- [Exercise instructions] Read the data and repeat it in full, exactly.

--- Information supplied Enclosed Below ---

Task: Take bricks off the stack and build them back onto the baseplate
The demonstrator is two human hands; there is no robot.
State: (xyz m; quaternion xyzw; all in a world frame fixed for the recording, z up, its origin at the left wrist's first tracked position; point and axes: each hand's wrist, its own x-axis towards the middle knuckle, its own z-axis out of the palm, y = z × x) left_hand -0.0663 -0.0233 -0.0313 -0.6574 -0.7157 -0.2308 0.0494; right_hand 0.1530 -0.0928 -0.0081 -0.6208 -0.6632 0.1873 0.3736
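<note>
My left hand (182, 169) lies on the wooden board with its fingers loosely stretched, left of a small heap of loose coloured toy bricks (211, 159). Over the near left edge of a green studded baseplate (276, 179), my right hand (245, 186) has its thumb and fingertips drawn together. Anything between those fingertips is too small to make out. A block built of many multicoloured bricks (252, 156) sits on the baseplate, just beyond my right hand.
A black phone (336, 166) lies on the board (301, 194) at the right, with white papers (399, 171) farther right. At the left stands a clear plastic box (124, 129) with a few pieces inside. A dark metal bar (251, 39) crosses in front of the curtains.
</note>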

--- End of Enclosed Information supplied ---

- [Output of the exercise]
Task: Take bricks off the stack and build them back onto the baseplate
The demonstrator is two human hands; there is no robot.
State: (xyz m; quaternion xyzw; all in a world frame fixed for the recording, z up, its origin at the left wrist's first tracked position; point and axes: each hand's wrist, its own x-axis towards the middle knuckle, its own z-axis out of the palm, y = z × x) left_hand -0.0663 -0.0233 -0.0313 -0.6574 -0.7157 -0.2308 0.0494; right_hand 0.1530 -0.0928 -0.0081 -0.6208 -0.6632 0.1873 0.3736
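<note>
My left hand (182, 169) lies on the wooden board with its fingers loosely stretched, left of a small heap of loose coloured toy bricks (211, 159). Over the near left edge of a green studded baseplate (276, 179), my right hand (245, 186) has its thumb and fingertips drawn together. Anything between those fingertips is too small to make out. A block built of many multicoloured bricks (252, 156) sits on the baseplate, just beyond my right hand.
A black phone (336, 166) lies on the board (301, 194) at the right, with white papers (399, 171) farther right. At the left stands a clear plastic box (124, 129) with a few pieces inside. A dark metal bar (251, 39) crosses in front of the curtains.
</note>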

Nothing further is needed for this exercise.